Semi-truck crash leaves Georgia motorist in critical condition

Representing Atlanta, Savannah, Columbus, Decatur, Augusta & nearby areas of Georgia

 

No motorist enjoys heavy traffic, but people living in and around Atlanta know this better than most. Rush hour traffic is normally dense and hectic in the metro area, but add a semi-truck accident to the mix and the result can be serious injury or death and a monstrous traffic jam.

Recently the westbound lanes of a Georgia highway were closed after a serious truck accident sent one motorist to the hospital. An eastbound semi-truck was turning left onto a local road at the intersection when a westbound car collided into the rear of the tractor-trailer. The car ended up wedged under the trailer.

The local fire and rescue squad raised the trailer off the ground with airbags and timbers in order to dislodge the car. The driver, reportedly in critical condition, had to be cut out of the car and was transported to a nearby hospital.

Because there are many possible factors that can cause a semi-truck accident, it's important that victims of such accidents make sure the details of the incident are closely investigated. They can launch an independent inquiry into whether the truck driver was at fault.
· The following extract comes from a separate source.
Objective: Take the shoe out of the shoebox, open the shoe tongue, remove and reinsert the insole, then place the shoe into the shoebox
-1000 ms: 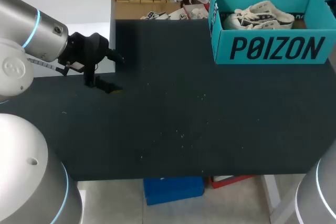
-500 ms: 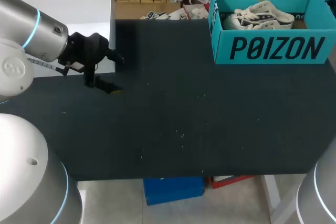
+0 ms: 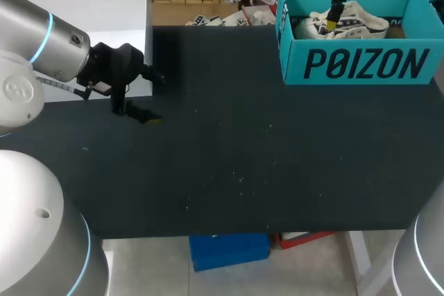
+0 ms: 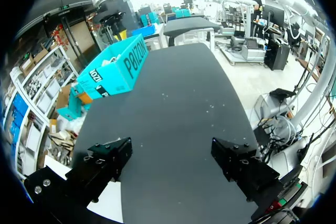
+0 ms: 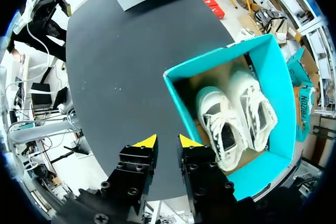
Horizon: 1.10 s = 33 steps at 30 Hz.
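A teal shoebox [image 3: 361, 64] stands open at the table's far right. Two white lace-up shoes [image 3: 355, 21] lie side by side in it. My right gripper [image 3: 331, 23] hangs over the box, just above the shoes. In the right wrist view its yellow tips [image 5: 167, 141] stand a narrow gap apart with nothing between them. They are near the box's wall [image 5: 177, 98] and beside the nearer shoe [image 5: 219, 125]. My left gripper [image 3: 152, 97] sits low over the table's left side, wide open and empty. From its wrist view [image 4: 173, 156] the shoebox [image 4: 113, 72] is far ahead.
A white box [image 3: 90, 29] occupies the far left corner of the black table [image 3: 243, 150], right behind my left gripper. Bare black table surface stretches between the two arms.
My right gripper has come down and slightly left, from the box's far rim to just above the shoes. The left arm has not moved.
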Motion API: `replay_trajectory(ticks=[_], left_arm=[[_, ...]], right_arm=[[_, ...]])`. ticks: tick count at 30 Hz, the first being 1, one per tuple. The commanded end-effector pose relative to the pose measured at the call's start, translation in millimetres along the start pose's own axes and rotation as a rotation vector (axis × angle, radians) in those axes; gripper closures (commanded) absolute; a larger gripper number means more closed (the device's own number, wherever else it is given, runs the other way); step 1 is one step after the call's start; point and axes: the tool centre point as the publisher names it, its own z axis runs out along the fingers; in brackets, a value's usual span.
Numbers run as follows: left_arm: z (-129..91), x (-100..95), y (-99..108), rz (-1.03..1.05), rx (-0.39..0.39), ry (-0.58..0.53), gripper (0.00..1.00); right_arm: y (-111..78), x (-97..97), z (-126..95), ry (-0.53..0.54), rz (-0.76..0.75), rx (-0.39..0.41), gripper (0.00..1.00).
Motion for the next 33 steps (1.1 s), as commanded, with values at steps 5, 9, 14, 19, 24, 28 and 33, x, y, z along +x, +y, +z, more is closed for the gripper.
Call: replay_trajectory(ticks=[5, 9, 14, 19, 24, 28, 33], left_arm=[[0, 0.6, 0, 0.000, -0.004, -0.001, 0.00], [0, 0.6, 0, 0.000, -0.004, -0.001, 0.00], [0, 0.6, 0, 0.000, -0.004, -0.001, 0.00], [0, 0.6, 0, 0.000, -0.004, -0.001, 0.00], [0, 0.6, 0, 0.000, -0.004, -0.001, 0.00], [0, 0.6, 0, 0.000, -0.004, -0.001, 0.00], [0, 0.6, 0, 0.000, -0.004, -0.001, 0.00]], right_arm=[[3.5, 77.9, 25, -0.487, 0.040, -0.061, 0.55], [9.2, 91.2, 29, -0.477, 0.050, -0.064, 0.46], [14.0, 107.0, 38, -0.438, 0.046, -0.047, 0.35], [14.9, 119.1, 44, -0.394, 0.048, -0.032, 0.33], [13.9, 123.8, 46, -0.370, 0.045, -0.022, 0.18], [12.4, 125.3, 46, -0.301, 0.023, -0.026, 0.00], [13.8, 124.1, 46, -0.240, -0.007, -0.016, 0.00]])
Some of the things that help determine fault include whether the truck driver was speeding or tailgating, whether the truck was properly maintained or if the driver was fatigued or distracted.

Tractor-trailer trucks are heavier and bigger than most other vehicles on the road. This simple fact is the reason why semi-truck accidents result in serious and oftentimes devastating injuries. If this happens, it's important that accident victims receive necessary compensation to help cover medical expenses, lost wages and any other costs associated with the accident. Seeking the right advice can help Atlanta-based accident victims understand their rights and responsibilities.